Wednesday, June 25, 2014

Deadly Fashion

The Bata Shoe Museum in Toronto just opened an exhibition called Fashion Victims: The Pleasures and Perils of Dress in the 19th Century. The exhibition will run until June 30, 2016, and showcases to what lengths people would go to have the most fashionable clothes during the Victorian era - even if what you wore would make you sick, or even kill you...

One of the items on show is this beautiful green dress. Before the end of the 18th century there was no color-fast green. But then inventor Carl Wilhelm Scheele came up with the brilliant idea of mixing arsenic and copper, and so managed to create a green pigment that would hold in both wallpaper, paintings and fabric. By the mid 1800s this new emerald green had become extremely popular, and was used for both clothes and artificial flowers.

As the color contained arsenic though, it affected both factory workers, seamstresses, the wearer of the green dresses, and fellow ball goers. The biggest risk was if the wearer started to sweat and absorb the poison. Even after it got widely known that this arsenic-based green could lead to horrible physical suffering and early death people - mostly women - still continued wearing it. The picture above is from an 1859 medical journal, showing hands damaged by arsenic dyes.

The color mauve, as on the late 1860s boots above, were also highly toxic, containing arsenic, piric acid, and other harmful chemicals.

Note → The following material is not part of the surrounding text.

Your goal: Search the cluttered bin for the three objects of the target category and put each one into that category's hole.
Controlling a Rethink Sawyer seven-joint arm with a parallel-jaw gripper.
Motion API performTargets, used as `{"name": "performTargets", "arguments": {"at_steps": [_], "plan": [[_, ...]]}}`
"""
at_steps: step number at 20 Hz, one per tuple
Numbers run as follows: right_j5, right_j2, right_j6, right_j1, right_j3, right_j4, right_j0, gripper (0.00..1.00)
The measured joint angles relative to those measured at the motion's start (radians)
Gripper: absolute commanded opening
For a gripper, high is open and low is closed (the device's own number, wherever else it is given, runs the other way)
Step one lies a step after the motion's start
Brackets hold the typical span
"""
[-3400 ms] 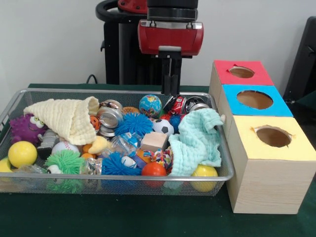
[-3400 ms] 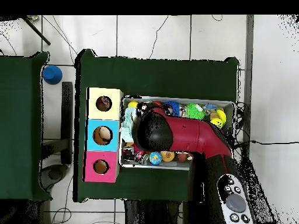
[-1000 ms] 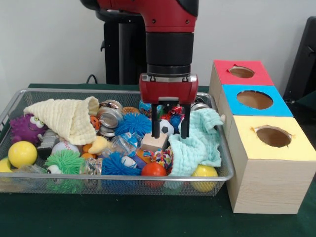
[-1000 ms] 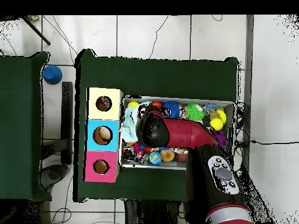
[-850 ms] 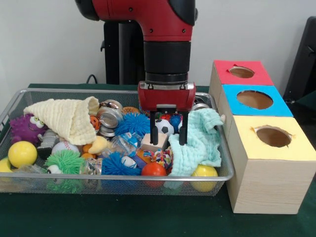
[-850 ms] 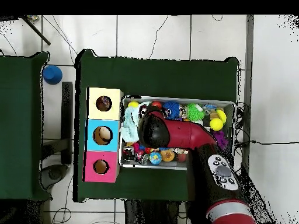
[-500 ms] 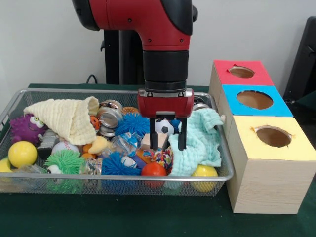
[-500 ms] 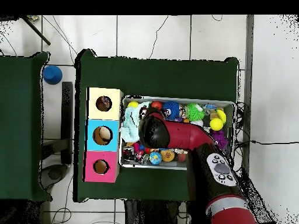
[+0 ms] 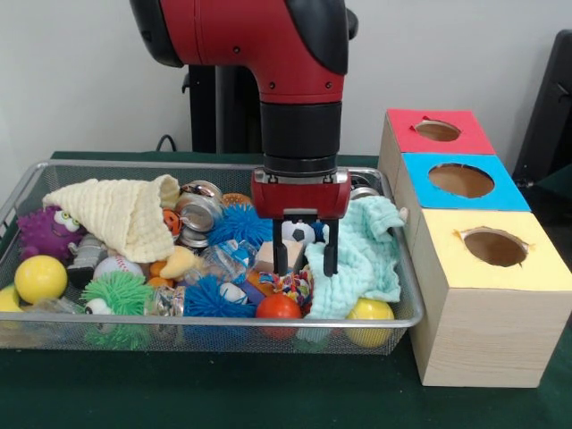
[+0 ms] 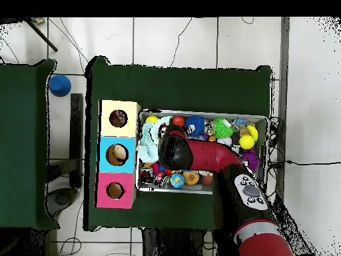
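Front view has the red arm standing straight down into the wire bin [image 9: 27,183], its gripper [image 9: 305,259] hanging with the two black fingers [image 9: 330,255] spread apart around a small wooden block [image 9: 271,256]. The block sits between them, though from here I can't quite say whether either finger touches it. Just behind the block is a soccer ball [image 9: 298,232], and to the right of it a pale green cloth [image 9: 362,255] lies heaped against the bin's right end. Left of the block there are spiky blue balls [image 9: 239,223], a green spiky ball [image 9: 116,293], a cream cloth [image 9: 121,213] rolled like a cone, a purple toy [image 9: 43,231] and a yellow ball [image 9: 39,278]. A red ball [image 9: 278,307] rests in front of the block by the bin's near rim. Beside the bin stand three wooden boxes in a row, each with a round hole on top: the yellow box [image 9: 492,268] nearest, then the blue box [image 9: 460,181], then the red box [image 9: 436,132]. From overhead, the arm [image 10: 206,157] covers the middle of the bin, so the block is hidden there.
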Motion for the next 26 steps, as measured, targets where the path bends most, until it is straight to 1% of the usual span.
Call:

Another big health risk during this time was the combination of big skirts, tulle, and gas lights. Between the 1850s and 1860s Crinoline Fires killed around 3,000 women in England. Keeping track of those wide skirts around burning lights wasn't easy, but at the theaters it was even worse... As the short, disc-shaped tutus of today weren't yet invented - and neither was electricity - so many ballerina's managed to dance their long tulle tutus into the stage gas lights, that their deaths were referred to as The Holocaust of Ballet Girls. The picture above shows popular ballerina Emma Livry, who, at the age of twenty, died one of these deaths after eight months of suffering from her burns. Still these girls chose not to fire-proof their costumes, as this discolored and stiffened the flowy materials...

Mercury was used made to make shiny beaver fur top hats. This drove the hat makers insane, so mad hatters actually existed outside of Alice's Wonderland...

The Arsenic Waltz, Etching, 1862

With the amount of toxins used in today's creation of textiles, and the horrible work conditions of the people manufacturing clothes for some companies, we might not have come as far from the Victorian era as we think though...


  1. Haha...I tweeted about this, was gonna blog on it...*great minds* we have!! I found it so fascintating reading about these things and I agree with what you said at the end too, we haven't really come that far if you think about all the crap that gets put into clothes and products and the people who make them, the poor wages and conditions too. It's shameful. Crazy stuff!! Happy Wednesday doll Xxxxxxxxxxx

  2. I very much enjoyed this post. Especially the part about Scheele, as he was born in my hometown.
    People always did crazy things for fashion and sadly we didn´t learn very much from the past. The problem isn´t even that we decide to wear poisonous clothes, the problem is that we are forcing people to produce these clothes who have no other choice.